# This Guy Makes Sense



## Joe Sticks (May 31, 2016)

Good video to pass on to cigar smoking friends and anyone interested in personal Liberty (shouldnt that include all Americans before the 4th of July ?)


----------



## MikeFox87 (May 5, 2016)

I don't know what it's going to take to get people to comprehend what's happening with our government - it's not just smokes, it's friggin everything. These bureaucrats need to justify their existence - and the only way they do that is by creating more rules. Rules mean less liberty. Today it's tobacco, sugar, and guns. Who knows what problems they'll try to solve tomorrow. 

Here's the scary part: why does this keep happening? Because we don't hold our elected officials accountable? Maybe. But I have a sneaking suspicion that this crap actually IS the will of the people. In 2016 America, the realization that the role of government isn't to protect you from yourself, and that winners and losers in life is only natural isn't the reality that most Americans seem to want. We ALL want freedom. The question is what freedom are we looking for? I want freedom of choice. Most seem to want freedom from failure. And that's a GD shame, because only one is actually attainable. And it's not the one our country is striving for. 

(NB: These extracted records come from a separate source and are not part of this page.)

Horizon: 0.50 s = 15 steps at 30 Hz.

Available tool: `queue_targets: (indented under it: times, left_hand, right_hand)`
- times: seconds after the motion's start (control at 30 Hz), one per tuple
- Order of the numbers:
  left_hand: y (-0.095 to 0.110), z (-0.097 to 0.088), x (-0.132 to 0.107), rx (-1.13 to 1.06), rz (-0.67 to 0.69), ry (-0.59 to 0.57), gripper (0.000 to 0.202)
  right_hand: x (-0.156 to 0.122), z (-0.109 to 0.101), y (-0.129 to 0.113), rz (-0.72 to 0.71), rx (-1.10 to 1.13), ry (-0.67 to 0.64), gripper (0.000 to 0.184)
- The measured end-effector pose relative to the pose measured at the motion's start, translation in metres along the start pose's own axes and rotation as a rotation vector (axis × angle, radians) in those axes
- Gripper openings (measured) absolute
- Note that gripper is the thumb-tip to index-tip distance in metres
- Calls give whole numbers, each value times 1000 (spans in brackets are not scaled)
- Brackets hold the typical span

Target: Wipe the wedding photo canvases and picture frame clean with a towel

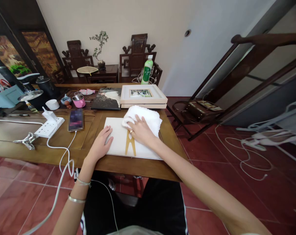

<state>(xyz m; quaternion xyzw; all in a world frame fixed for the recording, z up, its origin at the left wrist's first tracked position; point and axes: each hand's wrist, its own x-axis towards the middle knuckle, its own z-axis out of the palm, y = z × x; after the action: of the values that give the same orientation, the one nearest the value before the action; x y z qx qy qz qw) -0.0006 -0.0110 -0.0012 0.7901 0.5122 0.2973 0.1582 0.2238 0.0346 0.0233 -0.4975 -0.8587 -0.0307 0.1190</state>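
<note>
A white rectangular panel point(116, 148) lies flat on the wooden table in front of me, with a yellowish A-shaped piece point(130, 146) on its face. My left hand point(102, 141) rests on the panel's left edge, fingers stretched out and holding nothing. My right hand point(141, 131) presses on a folded white towel point(150, 118), with its fingers bent into the cloth. The towel covers the panel's upper right part, so that corner is hidden. Part of the A-shaped piece runs under my right hand.
Behind the panel lie stacked white picture frames point(160, 98) and a dark picture point(105, 102). A green bottle point(147, 70) stands behind them. To the left are a charging phone point(75, 120), a pink cup point(78, 101) and a power strip point(50, 126) with trailing cables.
</note>
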Motion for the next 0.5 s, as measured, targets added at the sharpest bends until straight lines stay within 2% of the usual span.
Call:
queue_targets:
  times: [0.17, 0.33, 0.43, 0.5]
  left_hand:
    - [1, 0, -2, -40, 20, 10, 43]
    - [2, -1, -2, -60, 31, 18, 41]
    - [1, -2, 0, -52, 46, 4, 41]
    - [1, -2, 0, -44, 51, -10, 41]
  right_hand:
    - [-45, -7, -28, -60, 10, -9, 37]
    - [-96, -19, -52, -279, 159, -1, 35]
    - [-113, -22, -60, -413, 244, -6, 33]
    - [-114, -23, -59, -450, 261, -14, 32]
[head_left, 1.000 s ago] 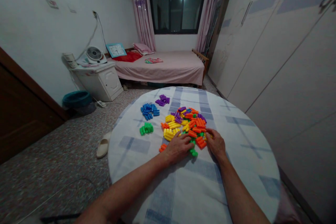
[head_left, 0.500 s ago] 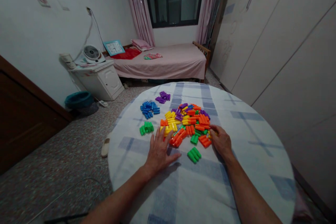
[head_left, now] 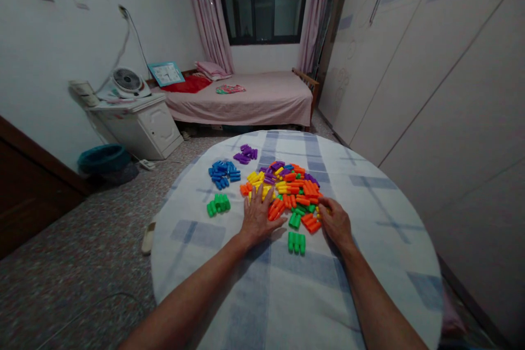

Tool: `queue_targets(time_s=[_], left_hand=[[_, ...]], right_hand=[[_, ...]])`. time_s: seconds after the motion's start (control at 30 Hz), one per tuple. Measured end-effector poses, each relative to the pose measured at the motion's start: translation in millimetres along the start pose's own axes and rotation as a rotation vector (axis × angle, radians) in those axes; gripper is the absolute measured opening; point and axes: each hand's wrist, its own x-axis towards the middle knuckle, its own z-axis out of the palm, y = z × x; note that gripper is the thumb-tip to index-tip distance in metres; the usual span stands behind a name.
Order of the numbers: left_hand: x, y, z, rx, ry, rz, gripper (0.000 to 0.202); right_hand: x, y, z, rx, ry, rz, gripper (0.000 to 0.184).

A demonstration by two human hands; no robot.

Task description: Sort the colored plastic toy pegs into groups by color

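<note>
A mixed pile of plastic blocks, orange, yellow, purple and green, lies in the middle of a round table under a checked cloth. My left hand rests flat on the pile's left edge, fingers spread over yellow and orange pieces. At the pile's right edge my right hand lies with its fingers curled against orange blocks; whether it holds any is hidden. A green block cluster sits alone between my hands. Sorted groups lie to the left: green blocks, blue blocks and purple blocks.
Beyond the table stand a bed with a pink cover, a white bedside cabinet with a small fan, and a teal basin on the floor. A slipper lies by the table's left edge. White wardrobes line the right wall.
My left hand left the pile's near middle, spread flat and moved onto the pile's left edge. A green cluster now lies apart from the pile. My right hand has hardly moved.
</note>
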Motion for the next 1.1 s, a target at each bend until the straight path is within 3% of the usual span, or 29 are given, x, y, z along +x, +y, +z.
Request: queue_targets(time_s=[0.1, 0.2, 0.4, 0.57, 0.73, 0.9, 1.1], left_hand=[[-17.5, 10.0, -12.2, 0.025, -0.042, 0.151, 0.098], [-31.4, 21.1, -10.5, 0.05, -0.138, 0.273, 0.106], [-13.3, 21.9, 12.3, 0.071, -0.084, 0.181, 0.083], [4.0, 26.8, -3.8, 0.107, -0.084, 0.172, 0.07], [6.6, 46.7, -14.9, 0.165, -0.193, 0.298, 0.028], [8.6, 62.1, -0.6, 0.27, -0.202, 0.264, 0.03], [10.3, 64.6, 3.7, 0.257, -0.198, 0.263, 0.025]], right_hand=[[0.7, 0.3, 0.4, -0.004, -0.003, 0.005, 0.037], [1.3, -1.2, 0.0, -0.047, 0.013, 0.008, 0.036], [2.1, -4.7, -1.8, -0.049, 0.018, 0.015, 0.036], [4.0, -3.8, -0.9, -0.07, 0.032, -0.009, 0.035], [6.5, -0.7, 0.6, -0.069, 0.025, -0.011, 0.034], [6.4, 0.5, 0.0, -0.047, 0.02, -0.021, 0.035], [7.6, -2.0, -1.1, -0.057, 0.011, -0.025, 0.034]])
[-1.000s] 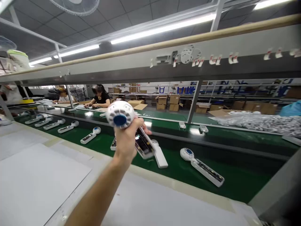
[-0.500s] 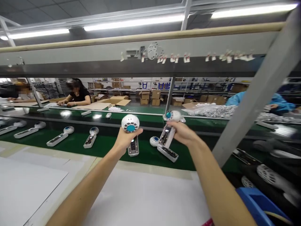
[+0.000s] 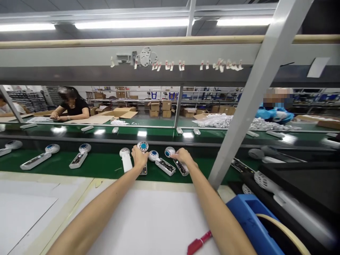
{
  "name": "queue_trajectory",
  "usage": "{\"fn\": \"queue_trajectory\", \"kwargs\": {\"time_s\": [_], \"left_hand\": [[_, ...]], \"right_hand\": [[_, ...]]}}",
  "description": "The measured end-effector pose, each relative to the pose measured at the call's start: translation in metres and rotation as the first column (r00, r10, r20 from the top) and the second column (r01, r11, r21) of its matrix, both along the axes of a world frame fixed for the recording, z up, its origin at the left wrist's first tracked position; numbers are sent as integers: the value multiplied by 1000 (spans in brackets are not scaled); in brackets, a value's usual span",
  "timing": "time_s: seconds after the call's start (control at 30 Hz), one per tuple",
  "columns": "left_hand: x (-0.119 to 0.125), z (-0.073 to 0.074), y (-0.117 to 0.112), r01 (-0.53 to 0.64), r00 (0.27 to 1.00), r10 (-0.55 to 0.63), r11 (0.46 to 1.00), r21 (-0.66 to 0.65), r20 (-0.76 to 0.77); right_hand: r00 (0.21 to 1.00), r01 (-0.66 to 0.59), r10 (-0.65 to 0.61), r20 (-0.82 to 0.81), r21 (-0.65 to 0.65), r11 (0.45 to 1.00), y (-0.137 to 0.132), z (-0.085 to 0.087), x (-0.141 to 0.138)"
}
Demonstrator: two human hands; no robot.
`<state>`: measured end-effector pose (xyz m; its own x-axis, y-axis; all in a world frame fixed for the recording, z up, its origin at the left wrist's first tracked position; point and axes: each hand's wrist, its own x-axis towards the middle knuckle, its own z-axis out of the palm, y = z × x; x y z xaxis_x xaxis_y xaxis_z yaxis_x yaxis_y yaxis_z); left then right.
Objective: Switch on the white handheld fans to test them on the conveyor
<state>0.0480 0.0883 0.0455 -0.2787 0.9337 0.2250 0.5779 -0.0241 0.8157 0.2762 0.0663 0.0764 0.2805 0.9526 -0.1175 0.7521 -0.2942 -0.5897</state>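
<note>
My left hand [image 3: 138,156] is closed round the neck of a handheld fan [image 3: 142,146], whose round head has a blue centre. That fan's open handle shows partly below my fingers, at the green conveyor belt [image 3: 103,166]. At the right, the fingers of my right hand [image 3: 183,156] pinch a second handheld fan [image 3: 182,168] just under its head, with its inner parts showing. Between my hands another open-handled fan [image 3: 165,166] lies on the belt. A white fan [image 3: 126,162], its closed side up, is just left of my left hand.
More fans [image 3: 78,160] lie along the belt to the left. A grey post [image 3: 239,127] slants up at my right, beside a blue bin [image 3: 239,212]. A red pen-like object [image 3: 198,244] is on the white worktop [image 3: 159,212]. Co-workers sit across the line.
Both hands have lowered their fans to the belt, and the right hand is now right of the lying fan. My view has turned right. A white fan now shows beside my left hand.
</note>
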Motion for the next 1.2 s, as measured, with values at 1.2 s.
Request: {"fn": "queue_trajectory", "kwargs": {"time_s": [1.2], "left_hand": [[-80, 164, -120, 450, 440, -541, 823, 346, 716]], "right_hand": [[425, -124, 438, -792, 429, 895, -92, 116, -101]]}}
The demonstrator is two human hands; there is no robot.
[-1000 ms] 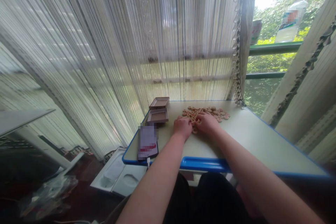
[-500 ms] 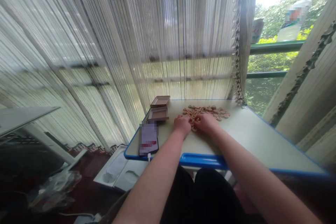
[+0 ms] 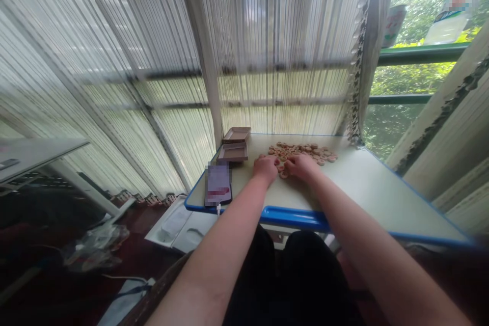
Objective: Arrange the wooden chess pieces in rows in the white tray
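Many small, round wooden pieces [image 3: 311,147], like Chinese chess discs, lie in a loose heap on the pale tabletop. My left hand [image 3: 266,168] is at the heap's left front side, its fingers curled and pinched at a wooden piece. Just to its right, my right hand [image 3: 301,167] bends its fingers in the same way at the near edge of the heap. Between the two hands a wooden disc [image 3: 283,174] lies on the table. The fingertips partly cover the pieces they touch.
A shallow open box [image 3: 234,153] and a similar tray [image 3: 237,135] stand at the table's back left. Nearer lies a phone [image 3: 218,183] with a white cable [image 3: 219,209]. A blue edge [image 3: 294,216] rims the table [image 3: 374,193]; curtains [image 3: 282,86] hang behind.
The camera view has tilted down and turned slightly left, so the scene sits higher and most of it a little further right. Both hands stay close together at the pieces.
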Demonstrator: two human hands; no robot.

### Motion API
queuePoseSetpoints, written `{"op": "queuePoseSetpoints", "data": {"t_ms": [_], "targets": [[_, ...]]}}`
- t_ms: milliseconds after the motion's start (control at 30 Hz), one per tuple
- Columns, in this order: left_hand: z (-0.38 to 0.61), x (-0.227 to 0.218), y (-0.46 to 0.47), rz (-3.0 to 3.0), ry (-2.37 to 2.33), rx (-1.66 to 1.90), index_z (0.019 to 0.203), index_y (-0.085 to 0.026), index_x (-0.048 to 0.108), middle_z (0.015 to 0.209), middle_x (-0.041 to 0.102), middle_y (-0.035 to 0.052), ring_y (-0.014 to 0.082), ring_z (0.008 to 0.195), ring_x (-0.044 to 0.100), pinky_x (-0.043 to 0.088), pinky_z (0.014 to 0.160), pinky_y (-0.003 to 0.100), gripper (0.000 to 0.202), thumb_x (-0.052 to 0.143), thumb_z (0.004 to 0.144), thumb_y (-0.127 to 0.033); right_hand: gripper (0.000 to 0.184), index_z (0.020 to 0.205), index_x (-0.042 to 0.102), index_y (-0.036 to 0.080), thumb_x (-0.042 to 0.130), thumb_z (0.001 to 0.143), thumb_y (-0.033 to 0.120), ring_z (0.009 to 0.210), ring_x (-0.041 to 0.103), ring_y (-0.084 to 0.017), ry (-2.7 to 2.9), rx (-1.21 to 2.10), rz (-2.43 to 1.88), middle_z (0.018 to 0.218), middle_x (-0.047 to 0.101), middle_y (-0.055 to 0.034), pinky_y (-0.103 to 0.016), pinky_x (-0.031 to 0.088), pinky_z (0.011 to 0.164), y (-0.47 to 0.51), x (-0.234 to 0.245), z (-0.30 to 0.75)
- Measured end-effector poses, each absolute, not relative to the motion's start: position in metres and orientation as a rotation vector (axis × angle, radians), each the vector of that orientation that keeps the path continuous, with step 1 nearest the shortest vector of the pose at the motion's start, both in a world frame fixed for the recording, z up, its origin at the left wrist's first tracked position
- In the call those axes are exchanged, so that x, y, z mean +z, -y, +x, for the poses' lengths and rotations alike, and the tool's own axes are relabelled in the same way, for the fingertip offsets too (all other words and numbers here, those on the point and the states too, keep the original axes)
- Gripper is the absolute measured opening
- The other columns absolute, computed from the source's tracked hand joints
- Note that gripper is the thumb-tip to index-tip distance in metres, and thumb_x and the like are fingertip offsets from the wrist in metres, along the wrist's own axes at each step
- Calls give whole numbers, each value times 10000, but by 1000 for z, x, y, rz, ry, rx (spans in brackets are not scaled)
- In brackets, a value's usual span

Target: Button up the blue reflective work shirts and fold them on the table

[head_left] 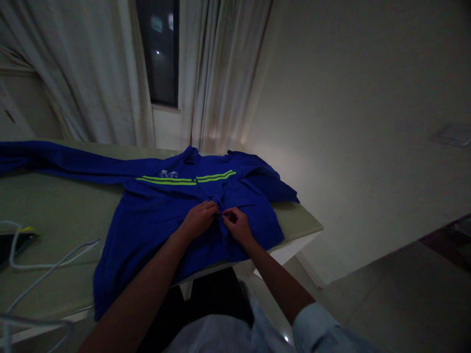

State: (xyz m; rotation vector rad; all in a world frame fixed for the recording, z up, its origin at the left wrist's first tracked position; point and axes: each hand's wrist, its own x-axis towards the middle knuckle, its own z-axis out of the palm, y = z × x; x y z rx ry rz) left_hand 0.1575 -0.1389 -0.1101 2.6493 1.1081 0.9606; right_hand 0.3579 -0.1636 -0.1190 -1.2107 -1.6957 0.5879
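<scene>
A blue long-sleeved jacket point(147, 211) with bright green chest stripes and a small white print lies spread out, front side up. One sleeve stretches far to the left; the other is bunched at the right. At the middle of its front opening, my left hand point(201, 216) pinches the fabric edge. Close beside it, my right hand point(237, 224) pinches the same front edge, thumb and finger together. The fingertips of both hands nearly meet there. Whether a button sits between them is too small and dark to tell.
The jacket lies on a greenish table point(62, 206) whose right corner ends near the wall point(368, 122). A white cable point(51, 266) and a dark object point(14, 242) with a yellow edge lie at the left. Curtains point(221, 73) hang behind, beside a dark window point(160, 59).
</scene>
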Motion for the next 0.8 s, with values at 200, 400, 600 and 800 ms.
{"op": "queuePoseSetpoints", "data": {"t_ms": [200, 400, 600, 800], "targets": [[157, -111, 137, 2638, -1064, 944, 1027, -235, 681, 1116, 705, 36, 211, 1076, 662, 524, 969, 334, 178, 681, 908, -104, 131, 883, 712, 194, 629, 864, 292, 685, 559, -158, 1703, 624, -1227, 753, 632, -3, -264, 451, 654, 163, -120, 359], [158, -111, 137, 2615, -1053, 946, 1036, -243, 676, 1120, 699, 31, 207, 1081, 664, 520, 961, 328, 187, 689, 901, -113, 133, 867, 697, 202, 613, 864, 306, 735, 598, -168, 1679, 637, -1212, 816, 679, -16, -274, 466, 693, 162, -120, 360], [159, -110, 139, 2600, -1104, 941, 1002, -237, 652, 1088, 691, 34, 215, 1058, 664, 522, 927, 330, 202, 661, 881, -76, 180, 901, 732, 191, 629, 871, 336, 733, 620, -173, 1693, 637, -1229, 821, 707, -30, -277, 473, 686, 162, -121, 360], [160, -107, 141, 2636, -1119, 915, 934, -231, 643, 1027, 686, 37, 214, 1025, 647, 516, 896, 336, 171, 607, 893, -69, 166, 888, 748, 190, 642, 863, 316, 713, 620, -171, 1704, 614, -1228, 817, 713, -36, -277, 482, 675, 161, -122, 359]]}}
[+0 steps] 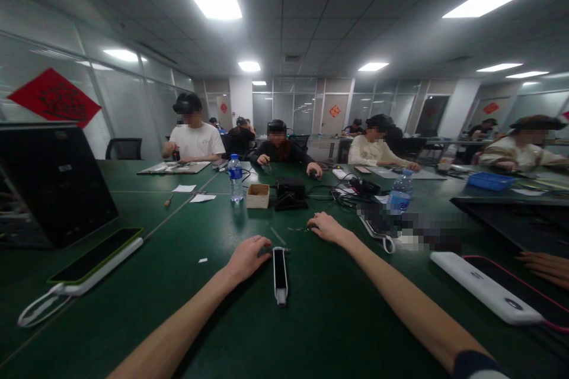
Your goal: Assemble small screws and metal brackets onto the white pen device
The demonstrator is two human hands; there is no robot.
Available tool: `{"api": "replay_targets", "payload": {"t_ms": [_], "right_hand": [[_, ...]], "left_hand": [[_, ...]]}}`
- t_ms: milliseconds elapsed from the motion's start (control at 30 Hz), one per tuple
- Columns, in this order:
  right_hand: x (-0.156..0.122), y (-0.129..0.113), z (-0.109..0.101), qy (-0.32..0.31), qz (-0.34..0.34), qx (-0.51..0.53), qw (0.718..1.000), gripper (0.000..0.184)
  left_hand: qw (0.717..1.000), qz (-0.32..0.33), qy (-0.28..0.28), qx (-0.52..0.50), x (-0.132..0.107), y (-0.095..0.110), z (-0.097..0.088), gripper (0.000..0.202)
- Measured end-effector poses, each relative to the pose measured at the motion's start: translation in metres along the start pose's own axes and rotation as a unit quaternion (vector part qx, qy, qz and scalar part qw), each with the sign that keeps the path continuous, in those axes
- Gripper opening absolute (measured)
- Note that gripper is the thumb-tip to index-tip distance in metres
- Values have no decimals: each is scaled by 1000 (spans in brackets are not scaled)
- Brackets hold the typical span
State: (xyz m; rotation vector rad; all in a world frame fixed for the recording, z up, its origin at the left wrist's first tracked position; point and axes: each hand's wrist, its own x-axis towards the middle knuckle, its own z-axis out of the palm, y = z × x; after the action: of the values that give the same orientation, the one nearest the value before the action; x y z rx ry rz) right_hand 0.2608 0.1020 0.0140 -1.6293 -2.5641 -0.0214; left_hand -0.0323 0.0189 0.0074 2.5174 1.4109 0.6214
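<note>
My left hand (247, 256) rests on the green table (178, 284), fingers curled, its fingertips touching the top end of a narrow black-and-white stick-shaped device (280, 273) that lies flat pointing toward me. My right hand (326, 227) lies further out on the table, fingers bent over some small dark thing (300, 228) that I cannot make out. A thin rod (278, 235) lies between the two hands.
A small cardboard box (258, 195), a water bottle (235, 178) and a black device with cables (291, 192) stand beyond my hands. A phone on a power bank (95, 259) lies left, a white power bank (482, 287) right. Several people sit across the table; another person's hand (544, 265) shows at the right.
</note>
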Motion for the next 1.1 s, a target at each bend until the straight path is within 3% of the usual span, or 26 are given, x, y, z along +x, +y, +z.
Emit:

Having said all that... this July 4th, when we all fire up our sticks and grills, let's appreciate the freedom that we do still have. And even though we may not like certain things, there's still no place I'd rather be than here. HOPEFULLY, that never changes.


----------



## Joe Sticks (May 31, 2016)

@MikeFox87 - very well said brother !


----------



## TonyBrooklyn (Jan 28, 2010)

People forget all to fast.
The freedoms that we enjoy are never free.
Fight we must to keep what so many have died for.


----------